Additionally, some areas under the control of ethnic armies were not included, she added, although the Democratic Karen Buddhist Army featured prominently in the description of arbitrary taxation (Karen – or Kayin - constitute about seven percent of Burma’s 50 million population, the third largest group after Shan, nine percent, and Bamar, 68 percent).

However an example of tax abuse in the urban sector includes a July decree that small and medium businesses pay their taxes for 2011 and 2012 in advance, lest they lose their business license, according to a July 8 report on www.mizzima.com.

The taxes had been collected quarterly, but would now be due two years in advance, according to a decree from the Rangoon city authority and the Internal Revenue Department.

“The township municipal committee told us we have to pay taxes for two years in advance by the end of the month,” said a beauty parlor owner, quoted in the www.mizzima.com report. “We had no other option as we have no alternative businesses. So we accumulated all our resources to pay these taxes,” added a tea shop owner.

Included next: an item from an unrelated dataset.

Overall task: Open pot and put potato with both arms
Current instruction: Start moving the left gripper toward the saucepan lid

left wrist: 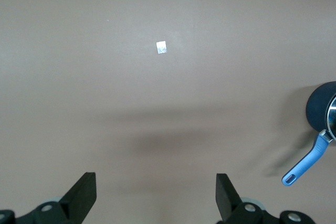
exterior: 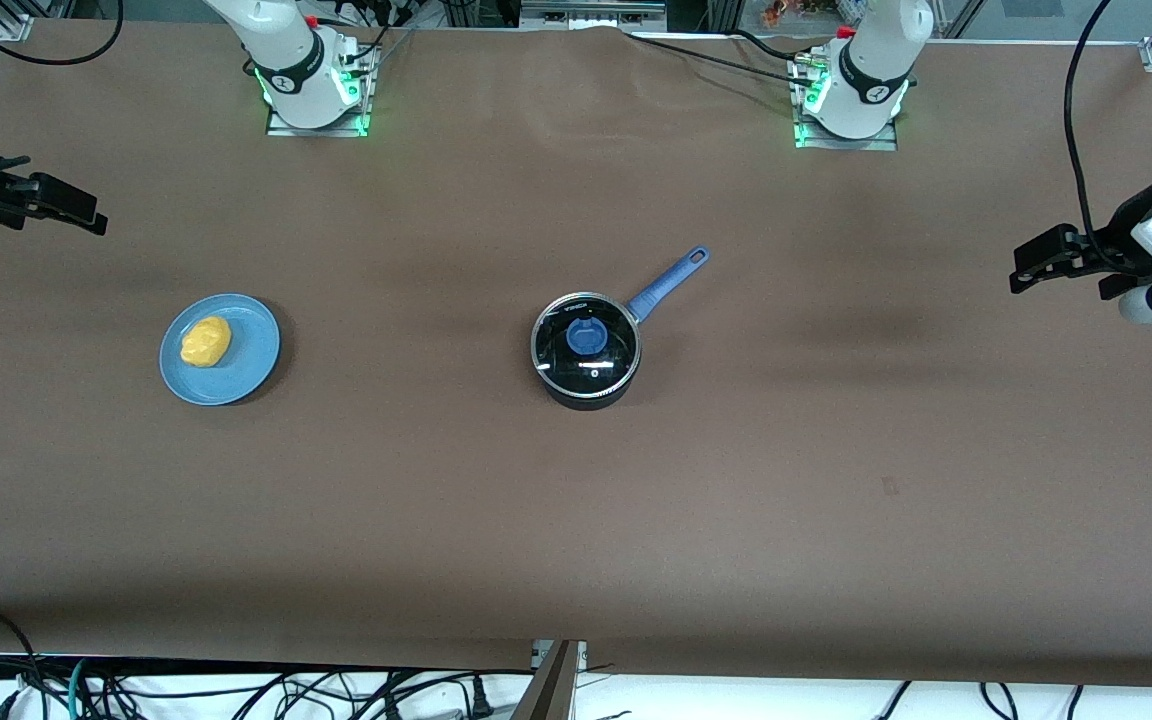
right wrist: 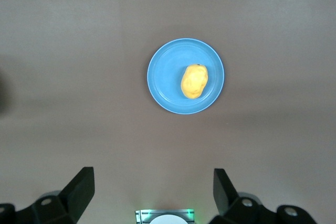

The country has been ruled by a military junta since the 1962 coup under General Ne Win. Following two years of unrest beginning in 1988, the government finally agreed to free election in 1990. However as the opposition National League for Democracy, under the leadership of Nobel Prize winner (1991) Aung San Suu Kyi, was on the verge of a landslide victory, the military annulled the election and refused to step down. Suu Kyi has remained under house arrest for 14 of the last 20 years.